Only two studies have investigated EPS-25 test-retest reliability. Using a convenience sample of 17 healthy individuals, test–retest reliability was assessed over a 4- to 6-week period (Baker et al., 2010). The Pearson's test–retest correlation coefficient obtained for the entire scale was .74. Moreover, 80 participants were randomly selected from a cohort of 1285 students demonstrating a Pearson's test–retest correlation coefficient for the entire scale of .91 (retest administration made at 4 weeks) (Kharamin et al., 2021).
Aims of the study with hypotheses
The overarching aim of this study was to conduct a structural validation of the EPS-25 in a sample of patients with elevated psychiatric symptoms. We hypothesized that the EPS-25 would follow either a 5-factorial with or without a second-order latent factor or possibly a 2-factorial model.

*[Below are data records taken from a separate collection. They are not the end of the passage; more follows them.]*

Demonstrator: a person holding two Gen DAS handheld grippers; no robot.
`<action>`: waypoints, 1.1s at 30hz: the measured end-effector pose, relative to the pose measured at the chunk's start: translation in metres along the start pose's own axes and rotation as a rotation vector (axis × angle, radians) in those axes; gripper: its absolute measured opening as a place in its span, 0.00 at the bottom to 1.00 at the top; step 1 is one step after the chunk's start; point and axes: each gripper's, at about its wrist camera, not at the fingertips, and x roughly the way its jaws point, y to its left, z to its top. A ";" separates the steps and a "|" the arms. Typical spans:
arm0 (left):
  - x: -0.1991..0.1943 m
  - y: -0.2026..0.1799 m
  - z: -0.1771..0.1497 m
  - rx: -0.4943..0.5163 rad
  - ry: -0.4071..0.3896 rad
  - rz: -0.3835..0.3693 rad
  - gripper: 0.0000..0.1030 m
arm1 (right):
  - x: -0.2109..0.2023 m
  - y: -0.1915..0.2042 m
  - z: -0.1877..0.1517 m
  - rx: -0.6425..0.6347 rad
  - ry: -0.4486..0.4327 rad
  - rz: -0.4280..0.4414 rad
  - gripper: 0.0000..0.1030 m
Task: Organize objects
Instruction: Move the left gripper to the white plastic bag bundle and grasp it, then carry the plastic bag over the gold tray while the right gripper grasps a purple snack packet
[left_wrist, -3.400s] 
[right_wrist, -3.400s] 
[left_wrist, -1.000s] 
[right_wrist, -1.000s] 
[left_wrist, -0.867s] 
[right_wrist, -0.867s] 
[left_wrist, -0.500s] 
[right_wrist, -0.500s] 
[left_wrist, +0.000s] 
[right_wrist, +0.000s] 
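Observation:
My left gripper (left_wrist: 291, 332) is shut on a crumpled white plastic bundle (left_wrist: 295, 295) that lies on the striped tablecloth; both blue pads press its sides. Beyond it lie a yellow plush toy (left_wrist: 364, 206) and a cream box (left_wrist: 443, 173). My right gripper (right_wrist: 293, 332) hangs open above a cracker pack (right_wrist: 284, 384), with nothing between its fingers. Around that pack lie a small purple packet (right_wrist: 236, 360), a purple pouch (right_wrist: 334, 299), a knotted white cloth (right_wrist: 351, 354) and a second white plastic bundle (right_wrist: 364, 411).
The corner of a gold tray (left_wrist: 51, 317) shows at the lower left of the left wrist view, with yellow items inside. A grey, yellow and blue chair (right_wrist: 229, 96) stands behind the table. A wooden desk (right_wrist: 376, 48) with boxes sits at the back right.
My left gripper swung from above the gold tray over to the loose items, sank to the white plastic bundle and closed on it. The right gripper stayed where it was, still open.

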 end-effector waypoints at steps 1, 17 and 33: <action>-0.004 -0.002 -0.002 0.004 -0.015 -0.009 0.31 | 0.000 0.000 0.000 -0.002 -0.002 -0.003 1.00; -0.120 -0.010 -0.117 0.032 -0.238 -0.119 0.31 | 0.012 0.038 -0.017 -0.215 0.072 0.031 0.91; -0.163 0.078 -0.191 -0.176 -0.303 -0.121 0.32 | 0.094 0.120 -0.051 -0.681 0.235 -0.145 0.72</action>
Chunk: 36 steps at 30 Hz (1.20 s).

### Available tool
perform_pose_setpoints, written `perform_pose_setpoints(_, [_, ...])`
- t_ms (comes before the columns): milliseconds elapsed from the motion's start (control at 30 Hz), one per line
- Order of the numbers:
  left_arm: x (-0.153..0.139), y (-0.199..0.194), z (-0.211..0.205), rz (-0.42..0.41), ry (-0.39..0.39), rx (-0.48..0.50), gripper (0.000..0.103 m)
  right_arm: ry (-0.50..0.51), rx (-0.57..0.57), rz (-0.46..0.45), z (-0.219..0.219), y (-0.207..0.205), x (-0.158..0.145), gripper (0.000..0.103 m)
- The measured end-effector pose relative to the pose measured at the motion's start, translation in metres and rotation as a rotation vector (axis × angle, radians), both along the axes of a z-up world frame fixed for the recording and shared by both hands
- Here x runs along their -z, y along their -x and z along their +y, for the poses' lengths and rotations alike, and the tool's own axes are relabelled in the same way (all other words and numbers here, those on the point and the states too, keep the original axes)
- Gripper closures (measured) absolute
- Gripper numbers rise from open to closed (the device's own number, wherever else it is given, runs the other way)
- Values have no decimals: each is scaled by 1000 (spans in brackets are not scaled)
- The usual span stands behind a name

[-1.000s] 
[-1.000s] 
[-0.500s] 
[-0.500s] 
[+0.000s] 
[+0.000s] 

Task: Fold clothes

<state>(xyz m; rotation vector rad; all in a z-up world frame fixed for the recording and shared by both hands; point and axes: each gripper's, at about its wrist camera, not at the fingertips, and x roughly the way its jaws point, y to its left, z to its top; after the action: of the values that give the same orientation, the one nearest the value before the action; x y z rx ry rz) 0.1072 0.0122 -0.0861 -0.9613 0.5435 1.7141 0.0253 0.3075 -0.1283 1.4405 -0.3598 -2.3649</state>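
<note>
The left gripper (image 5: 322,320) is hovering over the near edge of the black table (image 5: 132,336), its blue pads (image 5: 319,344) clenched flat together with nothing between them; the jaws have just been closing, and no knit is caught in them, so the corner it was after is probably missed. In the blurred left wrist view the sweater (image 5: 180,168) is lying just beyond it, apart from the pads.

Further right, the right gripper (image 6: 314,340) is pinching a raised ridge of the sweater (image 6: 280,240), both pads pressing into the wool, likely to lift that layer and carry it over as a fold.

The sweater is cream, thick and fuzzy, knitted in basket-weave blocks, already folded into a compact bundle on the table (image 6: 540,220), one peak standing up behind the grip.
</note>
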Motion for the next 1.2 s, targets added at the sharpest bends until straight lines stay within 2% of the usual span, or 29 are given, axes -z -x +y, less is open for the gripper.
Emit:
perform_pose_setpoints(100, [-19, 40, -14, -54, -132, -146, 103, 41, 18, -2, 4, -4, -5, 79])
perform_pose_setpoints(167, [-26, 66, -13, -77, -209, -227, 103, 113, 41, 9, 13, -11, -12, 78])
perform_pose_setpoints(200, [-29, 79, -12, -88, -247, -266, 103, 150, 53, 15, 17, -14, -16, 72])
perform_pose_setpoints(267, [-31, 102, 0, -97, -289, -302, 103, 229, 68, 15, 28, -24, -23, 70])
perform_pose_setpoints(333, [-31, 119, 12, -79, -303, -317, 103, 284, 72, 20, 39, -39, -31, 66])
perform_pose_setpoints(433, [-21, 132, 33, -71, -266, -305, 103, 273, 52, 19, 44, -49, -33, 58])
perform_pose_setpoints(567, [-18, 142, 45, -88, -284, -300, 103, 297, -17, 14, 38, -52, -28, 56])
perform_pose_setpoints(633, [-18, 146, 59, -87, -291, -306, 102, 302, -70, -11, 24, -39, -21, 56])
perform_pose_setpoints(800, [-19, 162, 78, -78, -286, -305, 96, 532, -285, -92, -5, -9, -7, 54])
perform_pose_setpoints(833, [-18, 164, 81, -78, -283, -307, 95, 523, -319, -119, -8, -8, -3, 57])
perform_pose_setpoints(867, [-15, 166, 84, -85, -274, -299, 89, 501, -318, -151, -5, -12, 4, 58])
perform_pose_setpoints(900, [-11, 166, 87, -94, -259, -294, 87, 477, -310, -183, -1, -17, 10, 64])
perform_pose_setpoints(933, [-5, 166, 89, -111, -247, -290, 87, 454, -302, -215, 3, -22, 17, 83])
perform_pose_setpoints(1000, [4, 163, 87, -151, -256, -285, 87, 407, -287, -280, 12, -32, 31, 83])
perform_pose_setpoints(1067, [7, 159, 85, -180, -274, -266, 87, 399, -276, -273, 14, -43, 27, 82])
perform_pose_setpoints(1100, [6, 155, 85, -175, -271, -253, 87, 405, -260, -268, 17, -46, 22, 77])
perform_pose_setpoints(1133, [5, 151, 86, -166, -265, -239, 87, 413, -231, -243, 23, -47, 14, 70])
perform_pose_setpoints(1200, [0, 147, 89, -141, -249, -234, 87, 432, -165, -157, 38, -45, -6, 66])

The 2-factorial model would follow Spaapen (2015) description of emotional processing consisting of 2. The 5-factorial model would follow Baker et al.’s, 2010 description of emotional processing consisting of five different facets or subscales. Having a second-order factor would mean that, in addition to the 5 factors, a higher-order or general emotional processing capacity would be found.
We hypothesized that internal consistency for both the EPS would be good (α ≥ 0.80) for the total scale and at least fair for the subscales (α ≥ 0.60). Further, convergent validity of the EPS and the Toronto-Alexithymia Scale-20 (TAS-20) was believed to be quite high (hypothesis: r≈.50-.75 vs. alexithymia – total score and score for TAS-20 factor 1, Identifying feelings). For measures of discriminant validity, anxiety (GAD-7) and depression (PHQ-9) was calculated and believed to be lower than the EPS relationship with TAS-20 (hypothesis: r≈.25-.50 vs. depression, r≈.25-.50 vs. anxiety). Moreover, the EPS was not believed to be correlated with external oriented thinking style from TAS-20, factor 3. A last aim of this study was to evaluate EPS test-retest reliability which was hypothesized to have an adequate test-retest reliability (i.e. ICC≥0.60) over approximately 1 week.
As results of the EPS-25 became clear, a further aim of this study was to investigate whether a shorter version of the EPS-25, the EPS-15, might be created and would be psychometrically sound.